About Question enthuware.oce-ejbd.v6.2.614 :

[kingSnake]

"Option 4 is not correct because there is no role named "admin" in the system."

eh? it says: @RolesAllowed("admin"), hence there is a role named "admin" in the system?

[admin]

I don't see that explanation in option 4. It is not correct because you cannot map one role to another role.

HTH,
Paul.

[supergiu]

Hi,
i'm little confused about this sentence:

Create a role named administrator and link admin and superuser to this role then map user Bob to administrator role.
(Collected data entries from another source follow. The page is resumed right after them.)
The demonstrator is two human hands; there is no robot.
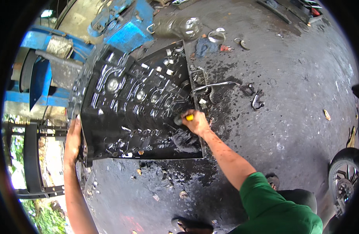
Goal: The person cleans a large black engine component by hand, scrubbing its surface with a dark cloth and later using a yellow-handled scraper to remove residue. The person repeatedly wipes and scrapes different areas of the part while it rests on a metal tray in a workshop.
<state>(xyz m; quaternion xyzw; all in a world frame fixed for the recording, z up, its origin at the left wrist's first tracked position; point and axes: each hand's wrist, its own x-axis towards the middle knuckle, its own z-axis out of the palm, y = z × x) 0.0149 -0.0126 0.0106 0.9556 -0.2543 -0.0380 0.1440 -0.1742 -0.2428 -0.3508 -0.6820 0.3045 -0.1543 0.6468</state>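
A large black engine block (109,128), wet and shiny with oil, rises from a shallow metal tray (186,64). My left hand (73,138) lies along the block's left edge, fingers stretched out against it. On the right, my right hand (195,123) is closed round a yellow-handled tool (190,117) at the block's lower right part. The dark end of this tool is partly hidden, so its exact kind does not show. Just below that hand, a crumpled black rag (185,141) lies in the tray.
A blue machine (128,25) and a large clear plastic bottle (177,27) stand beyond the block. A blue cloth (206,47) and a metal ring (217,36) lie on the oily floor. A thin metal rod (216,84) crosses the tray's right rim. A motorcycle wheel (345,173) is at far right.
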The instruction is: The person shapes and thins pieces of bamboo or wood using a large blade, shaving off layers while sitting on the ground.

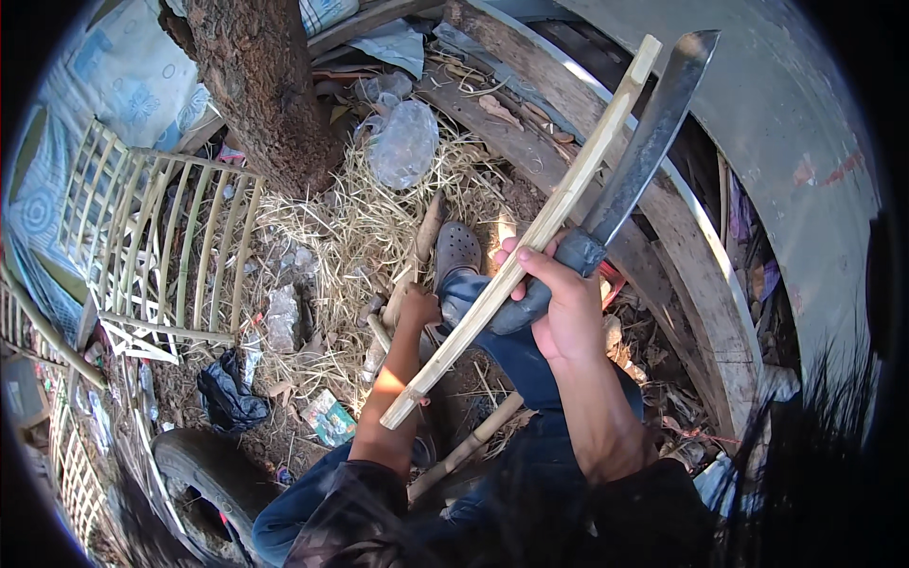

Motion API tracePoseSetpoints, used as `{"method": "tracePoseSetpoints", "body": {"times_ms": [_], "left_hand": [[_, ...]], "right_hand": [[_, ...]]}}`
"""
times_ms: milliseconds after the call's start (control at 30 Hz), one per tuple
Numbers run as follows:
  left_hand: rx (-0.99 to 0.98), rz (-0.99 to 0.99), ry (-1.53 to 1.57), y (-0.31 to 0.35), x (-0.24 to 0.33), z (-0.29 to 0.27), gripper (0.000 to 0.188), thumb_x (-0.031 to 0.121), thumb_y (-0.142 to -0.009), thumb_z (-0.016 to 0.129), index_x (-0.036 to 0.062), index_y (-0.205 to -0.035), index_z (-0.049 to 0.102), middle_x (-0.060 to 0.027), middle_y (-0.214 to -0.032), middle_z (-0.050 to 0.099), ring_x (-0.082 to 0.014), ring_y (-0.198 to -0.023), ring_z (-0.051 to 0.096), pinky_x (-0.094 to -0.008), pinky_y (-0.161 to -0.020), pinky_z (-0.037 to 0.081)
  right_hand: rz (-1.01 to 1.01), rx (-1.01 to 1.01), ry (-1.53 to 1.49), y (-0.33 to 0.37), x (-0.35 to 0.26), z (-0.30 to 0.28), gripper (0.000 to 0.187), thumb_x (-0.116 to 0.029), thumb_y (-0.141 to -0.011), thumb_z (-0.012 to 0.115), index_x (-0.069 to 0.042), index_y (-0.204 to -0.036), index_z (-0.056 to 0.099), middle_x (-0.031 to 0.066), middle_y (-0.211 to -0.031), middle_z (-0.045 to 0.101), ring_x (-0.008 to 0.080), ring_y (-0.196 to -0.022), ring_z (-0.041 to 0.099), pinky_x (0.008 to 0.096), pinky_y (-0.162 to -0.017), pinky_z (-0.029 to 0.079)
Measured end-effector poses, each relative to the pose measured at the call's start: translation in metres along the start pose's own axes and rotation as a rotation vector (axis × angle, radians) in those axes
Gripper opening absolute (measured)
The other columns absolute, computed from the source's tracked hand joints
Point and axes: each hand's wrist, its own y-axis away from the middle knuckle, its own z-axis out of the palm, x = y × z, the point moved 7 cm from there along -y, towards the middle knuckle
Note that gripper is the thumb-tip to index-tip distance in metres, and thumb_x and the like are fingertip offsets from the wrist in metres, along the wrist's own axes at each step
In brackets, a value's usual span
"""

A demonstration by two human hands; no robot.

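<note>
My right hand (559,293) is closed around the dark handle of a machete (644,142), its broad blade slanting up to the right. The same hand pins a long, pale split-wood strip (530,237) beside the blade between thumb and fingers. That strip runs diagonally across the view, its lower end in front of my left forearm. Lower down, near my shoe, my left hand (418,308) is closed at a tapered wooden stick (425,232) standing up from the straw. Its fingertips are hidden.
A tree trunk (256,95) rises at the far left beside a slatted bamboo rack (175,246). Old planks (663,256) curve along the right. A tyre (213,483), a black plastic bag (230,393) and a stone block (283,319) lie left of my legs. My grey clog (458,249) rests on straw.
</note>
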Motion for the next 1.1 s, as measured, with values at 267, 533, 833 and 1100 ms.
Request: {"method": "tracePoseSetpoints", "body": {"times_ms": [267,533,833,1100], "left_hand": [[0.31,0.013,0.51,0.013,-0.077,0.041,0.051,0.034,-0.088,0.063,-0.0042,-0.104,0.034,-0.0163,-0.093,0.052,-0.0233,-0.079,0.054,-0.0325,-0.073,0.045],[0.313,0.146,0.613,0.048,0.002,0.07,0.072,0.036,-0.089,0.062,-0.007,-0.131,0.022,-0.0131,-0.102,0.048,-0.0213,-0.094,0.05,-0.0321,-0.084,0.04],[-0.012,0.185,0.453,0.035,0.008,0.04,0.074,0.036,-0.09,0.059,0.0004,-0.14,0.018,-0.015,-0.116,0.051,-0.0227,-0.107,0.05,-0.0358,-0.094,0.037],[-0.65,0.198,1.104,0.129,0.079,-0.089,0.079,0.052,-0.088,0.055,0.0062,-0.144,0.022,-0.0184,-0.131,0.05,-0.0298,-0.122,0.048,-0.0431,-0.101,0.036]], "right_hand": [[-0.022,-0.064,0.069,0.007,0.0,0.032,0.013,0.002,-0.078,0.062,-0.003,-0.08,0.05,0.0218,-0.088,0.064,0.0168,-0.059,0.055,0.0284,-0.058,0.047],[-0.045,0.007,0.06,0.005,-0.012,-0.005,0.017,0.003,-0.078,0.065,-0.005,-0.074,0.05,0.0187,-0.089,0.068,0.022,-0.079,0.068,0.0273,-0.054,0.048],[-0.035,-0.055,0.083,0.001,-0.003,0.007,0.016,0.002,-0.078,0.065,-0.004,-0.079,0.049,0.0206,-0.09,0.066,0.026,-0.082,0.068,0.0284,-0.055,0.048],[-0.009,-0.074,0.207,0.0,0.02,0.002,0.011,0.002,-0.079,0.065,-0.002,-0.076,0.055,0.018,-0.088,0.068,0.023,-0.081,0.069,0.0277,-0.054,0.047]]}}
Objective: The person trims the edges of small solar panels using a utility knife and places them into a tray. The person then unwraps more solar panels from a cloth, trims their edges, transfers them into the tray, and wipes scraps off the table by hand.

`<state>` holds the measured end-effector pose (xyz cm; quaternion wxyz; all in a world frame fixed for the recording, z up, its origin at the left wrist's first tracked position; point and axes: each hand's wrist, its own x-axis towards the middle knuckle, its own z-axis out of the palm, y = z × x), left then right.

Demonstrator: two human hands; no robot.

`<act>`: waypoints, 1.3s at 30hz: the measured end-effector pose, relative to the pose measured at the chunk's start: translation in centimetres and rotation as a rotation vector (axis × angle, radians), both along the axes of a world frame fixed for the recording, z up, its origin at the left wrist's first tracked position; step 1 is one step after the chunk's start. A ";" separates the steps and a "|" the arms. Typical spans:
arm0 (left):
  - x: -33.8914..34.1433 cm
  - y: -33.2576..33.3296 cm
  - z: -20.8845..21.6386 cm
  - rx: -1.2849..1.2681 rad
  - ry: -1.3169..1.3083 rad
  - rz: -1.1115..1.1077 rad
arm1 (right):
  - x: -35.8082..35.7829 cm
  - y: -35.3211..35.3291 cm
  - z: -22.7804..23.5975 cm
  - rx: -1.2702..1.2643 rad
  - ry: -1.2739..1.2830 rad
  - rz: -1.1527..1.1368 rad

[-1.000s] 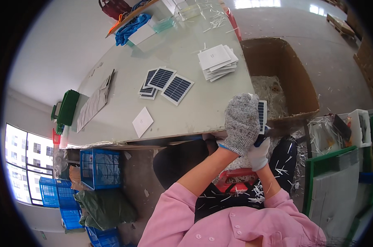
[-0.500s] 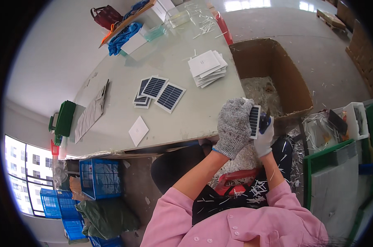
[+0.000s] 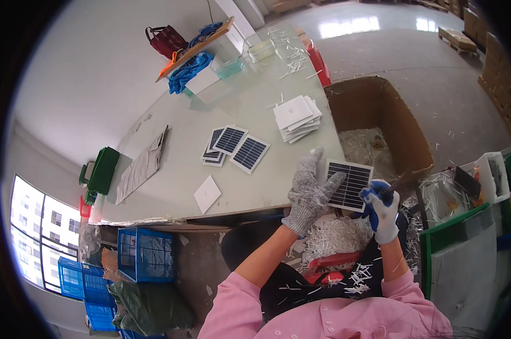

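Hands are holding one small solar panel [image 3: 350,185] between them, off the desk [image 3: 238,113] edge. Left hand [image 3: 310,194], grey-gloved, is pinching its 9 o'clock edge; right hand [image 3: 381,210], at 4 o'clock, is gripping a dark tool [image 3: 392,188] at its corner.

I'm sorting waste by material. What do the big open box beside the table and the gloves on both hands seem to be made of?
The box looks like plain brown corrugated cardboard, matte, with soft bent flaps. The left hand wears a speckled grey knit glove, probably cotton or a blend. The right hand wears a white knit glove with blue fingertips, likely a rubbery coating.
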<state>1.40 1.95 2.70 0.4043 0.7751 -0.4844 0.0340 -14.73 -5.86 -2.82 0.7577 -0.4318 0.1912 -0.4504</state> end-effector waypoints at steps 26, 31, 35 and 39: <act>5.1 6.2 0.3 0.362 -0.371 -0.189 | -1.7 1.6 -5.8 0.115 0.294 0.024; 3.1 2.4 -0.9 0.136 -0.402 0.045 | 1.0 1.6 -4.6 0.099 0.285 0.092; 0.6 0.6 -1.7 0.172 -0.411 -0.125 | 1.4 1.5 -5.3 0.190 0.256 0.094; -1.1 -2.1 -1.0 0.058 -0.352 -0.185 | 2.7 -0.6 -7.3 0.073 0.154 0.131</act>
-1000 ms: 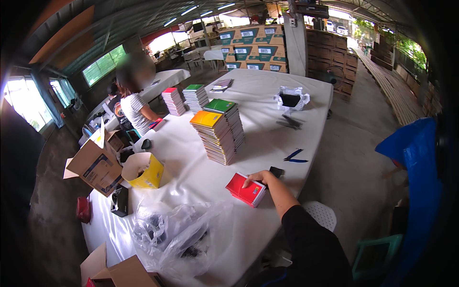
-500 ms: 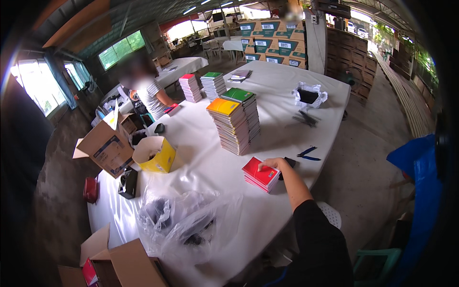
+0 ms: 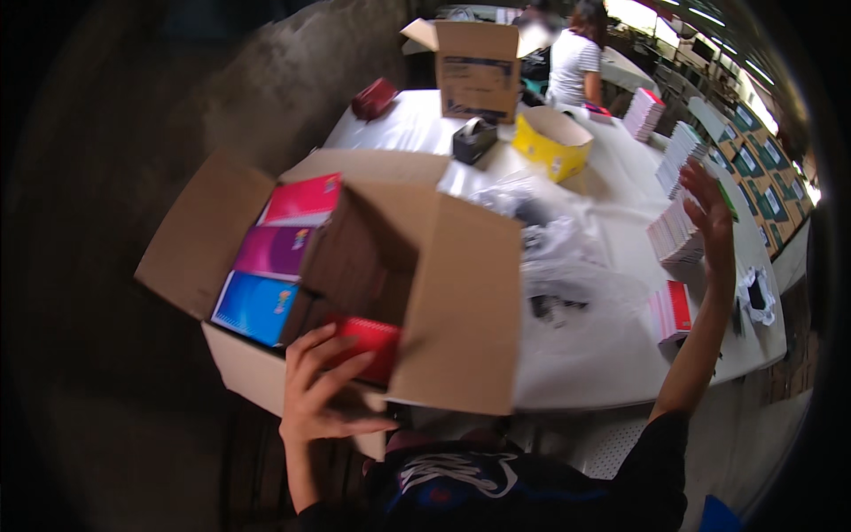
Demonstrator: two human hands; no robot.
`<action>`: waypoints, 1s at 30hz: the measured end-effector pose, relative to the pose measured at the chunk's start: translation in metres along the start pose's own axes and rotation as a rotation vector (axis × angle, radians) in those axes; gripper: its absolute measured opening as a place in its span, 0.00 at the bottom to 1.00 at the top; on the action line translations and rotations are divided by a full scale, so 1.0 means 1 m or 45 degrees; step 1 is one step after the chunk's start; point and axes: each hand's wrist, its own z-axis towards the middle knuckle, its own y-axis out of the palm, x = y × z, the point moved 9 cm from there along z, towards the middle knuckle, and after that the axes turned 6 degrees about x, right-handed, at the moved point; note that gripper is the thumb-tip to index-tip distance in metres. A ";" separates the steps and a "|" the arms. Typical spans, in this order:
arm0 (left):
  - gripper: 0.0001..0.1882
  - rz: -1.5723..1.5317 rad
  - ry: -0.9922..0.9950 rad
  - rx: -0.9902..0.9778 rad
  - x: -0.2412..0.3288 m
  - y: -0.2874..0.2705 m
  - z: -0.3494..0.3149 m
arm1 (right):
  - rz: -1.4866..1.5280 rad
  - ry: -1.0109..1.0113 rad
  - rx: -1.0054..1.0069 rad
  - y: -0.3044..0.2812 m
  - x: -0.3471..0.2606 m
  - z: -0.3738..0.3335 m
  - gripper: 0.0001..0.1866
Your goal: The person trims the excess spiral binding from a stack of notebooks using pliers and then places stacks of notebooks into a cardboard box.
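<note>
My left hand (image 3: 326,381) is at the near edge of an open cardboard box (image 3: 461,301). Its fingers are apart, tips over a red notebook (image 3: 377,341) low inside; whether they touch it I cannot tell. Pink (image 3: 301,199), purple (image 3: 270,251) and blue notebooks (image 3: 255,306) fill the box's left side. On the right my right hand (image 3: 706,213) is raised over the table with spread fingers, holding nothing. Behind it stands a tall notebook stack (image 3: 671,238). A short stack of red notebooks (image 3: 677,306) sits on the table below that hand.
Clear plastic bags (image 3: 576,257) lie on the white-covered table (image 3: 567,372). Beyond are a yellow container (image 3: 567,158), a black tape dispenser (image 3: 474,140), another cardboard box (image 3: 479,75) and a red pouch (image 3: 374,97). A person in a striped shirt (image 3: 572,66) is at the far side.
The view has swung left to the open box, and my left hand has come into sight there. My right hand has left the red notebook stack and is lifted, open.
</note>
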 end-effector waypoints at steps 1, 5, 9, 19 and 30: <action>0.41 0.100 -0.016 -0.052 -0.010 -0.006 -0.005 | 0.141 -0.013 -0.156 0.054 -0.039 0.004 0.30; 0.44 0.460 -0.235 -0.146 -0.090 -0.067 -0.041 | 0.517 -0.244 -1.250 0.305 -0.186 -0.040 0.30; 0.41 0.460 -0.127 -0.383 -0.137 -0.066 -0.049 | -0.136 -0.154 -1.958 0.445 -0.168 -0.128 0.56; 0.35 0.191 0.068 -0.017 -0.167 -0.104 -0.057 | 0.129 0.947 -2.884 0.484 -0.119 -0.225 0.38; 0.22 0.211 0.386 0.245 -0.180 -0.104 -0.069 | 0.096 1.490 -2.442 0.475 -0.130 -0.236 0.28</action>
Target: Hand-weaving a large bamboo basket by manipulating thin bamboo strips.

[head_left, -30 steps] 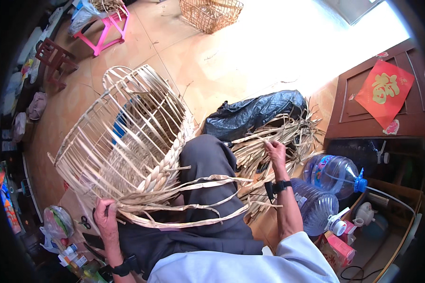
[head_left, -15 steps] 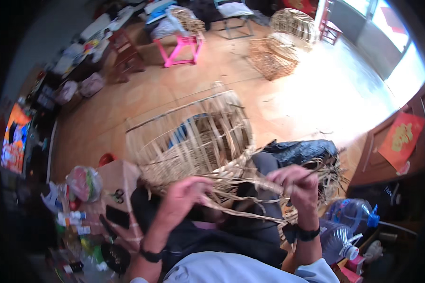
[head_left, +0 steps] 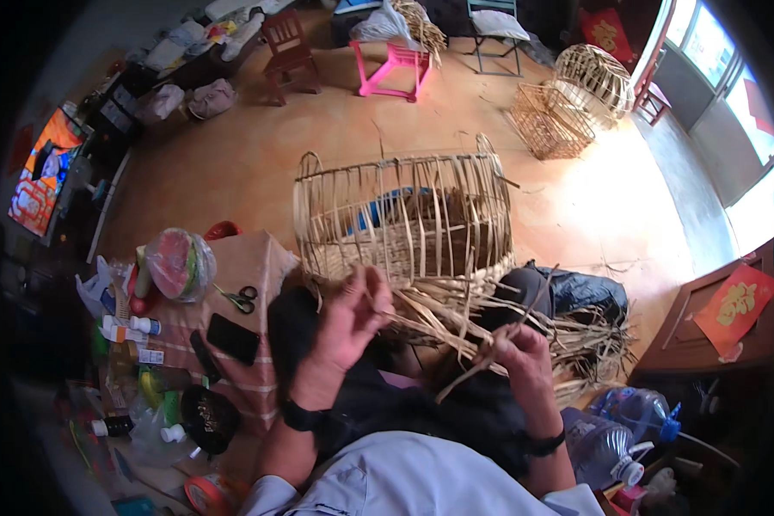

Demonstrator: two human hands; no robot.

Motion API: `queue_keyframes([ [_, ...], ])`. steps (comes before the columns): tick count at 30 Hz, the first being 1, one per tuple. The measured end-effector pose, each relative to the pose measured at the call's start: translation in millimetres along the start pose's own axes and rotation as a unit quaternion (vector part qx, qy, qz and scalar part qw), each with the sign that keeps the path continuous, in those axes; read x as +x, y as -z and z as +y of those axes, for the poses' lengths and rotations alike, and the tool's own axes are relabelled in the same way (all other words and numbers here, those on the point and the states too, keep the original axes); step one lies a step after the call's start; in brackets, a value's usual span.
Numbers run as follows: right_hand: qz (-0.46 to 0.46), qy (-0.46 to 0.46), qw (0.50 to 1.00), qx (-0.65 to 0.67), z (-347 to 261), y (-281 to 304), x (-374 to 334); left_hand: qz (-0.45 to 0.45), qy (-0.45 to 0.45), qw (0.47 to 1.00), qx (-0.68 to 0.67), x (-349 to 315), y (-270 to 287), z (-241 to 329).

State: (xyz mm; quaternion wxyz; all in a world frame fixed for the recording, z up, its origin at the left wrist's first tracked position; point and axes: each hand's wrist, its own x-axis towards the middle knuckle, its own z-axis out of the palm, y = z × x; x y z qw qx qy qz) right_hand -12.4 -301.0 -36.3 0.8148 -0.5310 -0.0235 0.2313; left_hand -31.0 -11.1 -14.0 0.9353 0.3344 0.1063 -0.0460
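Observation:
A half-woven basket (head_left: 404,215) of pale dried plant strips lies on its side against my knees, its open ribs upward and a blue thing inside. Loose dried strips (head_left: 443,322) spread from its near edge across my lap. My left hand (head_left: 348,322) is by the basket's near left edge, thumb and fingers drawn together; whatever is between them is too small to make out. Pinched in my right hand (head_left: 522,351) is a brownish dried strip (head_left: 469,376), its ends sticking out to both sides of the fingers.
A cloth-covered low table (head_left: 241,241) at left holds scissors (head_left: 239,298), a phone (head_left: 232,338) and a wrapped melon (head_left: 181,265). Right of my knee are a strip bundle (head_left: 589,344), a black bag (head_left: 585,297) and plastic bottles (head_left: 606,447). Finished baskets (head_left: 593,82) and a pink stool (head_left: 393,69) stand beyond.
My view has swung left, so the room appears shifted right. The strips that stretched between my hands are no longer taut; my left hand has risen nearer the basket's ribs.

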Motion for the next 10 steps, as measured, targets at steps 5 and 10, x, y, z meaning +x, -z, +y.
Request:
queue_keyframes([
  [5, 0.072, -0.03, 0.994, 0.07, 6.7, 7.4, 17.1, 0.076, -0.109, 0.966, -0.22, -14.8, 24.6, 40.1],
  [10, 0.047, -0.039, 0.994, 0.086, 5.6, 12.9, 24.9, 0.235, -0.264, 0.819, 0.453, -33.3, 34.9, 87.8],
])
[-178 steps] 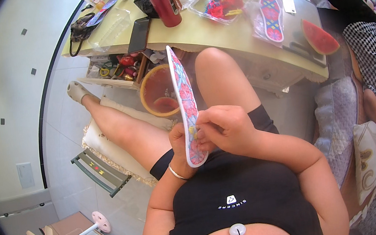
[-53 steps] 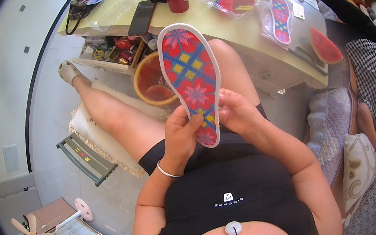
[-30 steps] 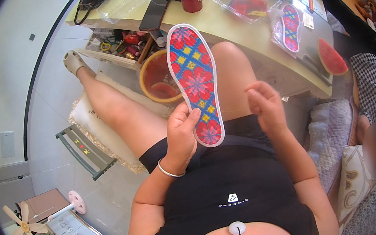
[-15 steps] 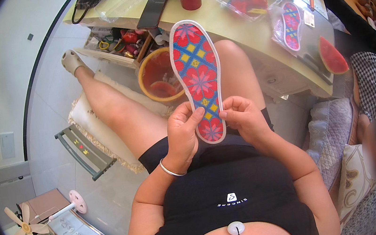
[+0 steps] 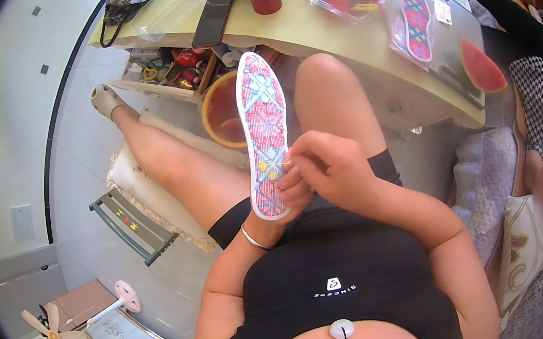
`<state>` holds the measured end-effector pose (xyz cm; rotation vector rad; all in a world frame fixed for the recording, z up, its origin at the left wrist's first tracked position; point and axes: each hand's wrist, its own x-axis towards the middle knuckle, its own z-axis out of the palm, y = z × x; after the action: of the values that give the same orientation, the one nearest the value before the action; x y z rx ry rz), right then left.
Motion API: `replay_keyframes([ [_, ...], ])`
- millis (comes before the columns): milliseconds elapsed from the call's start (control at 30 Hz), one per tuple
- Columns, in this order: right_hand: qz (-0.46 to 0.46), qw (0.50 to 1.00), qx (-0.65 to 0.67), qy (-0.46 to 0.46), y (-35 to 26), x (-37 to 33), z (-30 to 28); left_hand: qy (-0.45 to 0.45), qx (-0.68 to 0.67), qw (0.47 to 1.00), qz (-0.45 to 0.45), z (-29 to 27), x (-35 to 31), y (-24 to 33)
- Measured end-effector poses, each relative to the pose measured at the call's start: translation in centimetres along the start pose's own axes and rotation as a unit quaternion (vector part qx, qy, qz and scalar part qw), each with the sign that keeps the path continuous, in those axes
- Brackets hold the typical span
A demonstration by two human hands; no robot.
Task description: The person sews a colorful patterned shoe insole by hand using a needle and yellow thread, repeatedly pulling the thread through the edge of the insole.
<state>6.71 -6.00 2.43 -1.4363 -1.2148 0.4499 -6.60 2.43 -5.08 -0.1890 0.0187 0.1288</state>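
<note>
The pink-and-blue cross-stitched fabric insole [image 5: 266,136] is held upright over the lap, heel pinched by the left hand [image 5: 292,194]. Right hand [image 5: 326,169] fingers are pressed together on what looks like a needle, so a fingertip could easily get pricked if it's pushed through blind.

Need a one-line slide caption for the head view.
Seated person's left hand holds an embroidered insole upright while the right hand pinches at its edge.
</note>
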Motion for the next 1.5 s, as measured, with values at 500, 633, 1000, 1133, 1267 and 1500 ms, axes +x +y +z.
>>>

So, having this on ejb-jar:

Code: Select all

<assembly-descriptor>
<security-role>
	<role-name>administrator</role-name>
</security-role>

and

Code: Select all

<enterprise-beans>
  <session>
    ....
    <security-role-ref>
	<role-name>superuser</role-name>
	<role-link>administrator</role-link>
    </security-role-ref> 

a user mapped to "administrator" role can access to method with @RolesAllowed("superuser")?
I've just tested it on weblogic server and i get javax.ejb.EJBAccessException.

Many thanks.

[admin]

@RolesAllowed doesn't use security-role-refs. It uses actual role names. To use names given in security-role-refs, you have to use deployment descriptor.

HTH,
Paul.

[supergiu]

So, the a <role-link> in <security-role-ref> is useful only for a programmatic security check (EJBContext.isCallerInRole() method)?

Thanks.

[admin]

Yes, that is correct.

[himaiMinh]

I think option 4 is not correct because we cannot map EJB's "admin" role to "superuser" role or vice versa in a dd.
But you can map a EJB's role to the operating environment role:
For example, in GlassFish, you have a group called administors. In your EJB, you have a role called "admin".
In the vendor specific dd, we can do this:
<security-role-mapping>
<role-name>admin</role-name>
<group-name>administors</group-name>
</security-role-mapping>

[himaiMinh]

So, the a <role-link> in <security-role-ref> is useful only for a programmatic security check (EJBContext.isCallerInRole() method)?

Thanks.

The value of <role-link> in <security-role-ref> is to link the role defined in EJB in dd to the role defined in <assembly-descriptor>'s <security-role> in the same dd (eg ejb-jar.xml) .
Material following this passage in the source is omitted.